It was a disappointing year for FedEx (FDX 0.31%) investors as they watched their stock mark a slight decline while the S&P 500 index and UPS rose around 27% over the same period.
The performance reflects the company's difficulty in overcoming headwinds created by the COVID-19 pandemic. Of course, the pandemic is a double-edged sword for the package delivery companies. On the one hand, it's created a shift in consumer patterns and accelerated the transition to e-commerce related spending.
On the other, it created many complex and unpredictable conditions, and unfortunately, FedEx suffered more than most from them. The low point in the transportation company's year came after its shocking first-quarter earnings report released in September.
In a nutshell, FedEx took a whopping $450 million hit in the quarter. The reason? Management boiled it down to "constrained labor markets." This refers to an inability to get staff into its hubs and incur third-party transportation costs, increased hiring costs, and extra costs rerouting volumes away from hubs running at low capacity. Specific issues include worker fear over the coronavirus and a lack of child care facilities if schools and day care centers are closed.
Since the pandemic is ongoing, the fear that FedEx may face similar issues in the future is understandable. Moreover, FedEx and UPS are still yet to report on peak volume days over the Christmas and New Year period. Both companies have had issues over increased costs during peak periods in previous years.

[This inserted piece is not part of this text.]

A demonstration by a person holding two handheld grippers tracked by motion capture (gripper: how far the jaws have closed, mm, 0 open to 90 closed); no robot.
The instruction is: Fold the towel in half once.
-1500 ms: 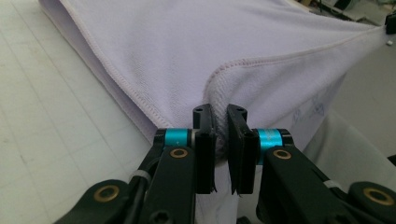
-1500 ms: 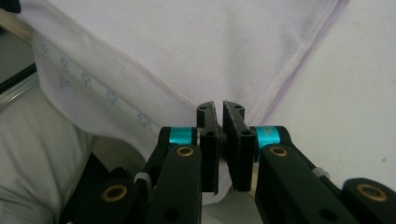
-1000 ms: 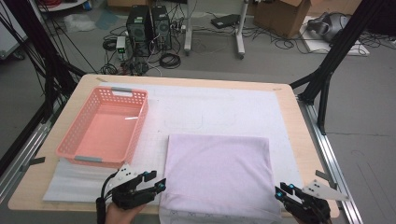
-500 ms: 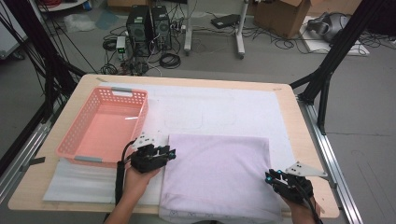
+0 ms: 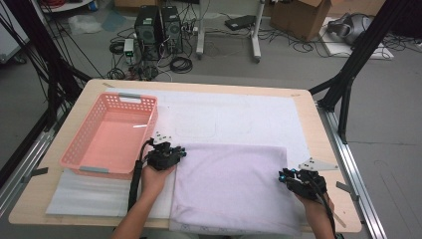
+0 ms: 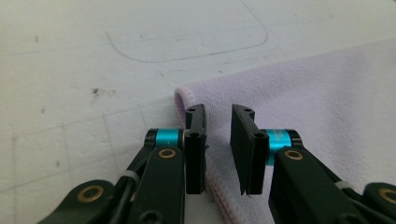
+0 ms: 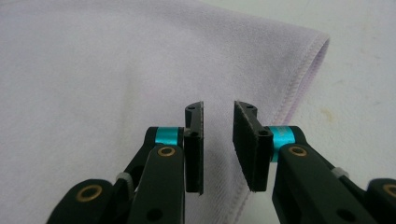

As such, it's understandable if investors are a little cautious about the matter right now. That cautiousness wasn't helped by a FedEx company update on Jan. 7 that said: "The explosive surge of the COVID-19 Omicron variant has caused a temporary shortage of available crew members and operational staff in the FedEx Express air network. Additionally, severe winter weather across the country has placed a strain on operations."
Based on Wall Street analyst consensus, FedEx trades on less than 13 times full-year 2022 earnings estimates. As tempting as that sounds, investors will want to see the company confirm it's on track for its full-year guidance when it next updates on operations over the winter. A clue will come when UPS reports at the start of February.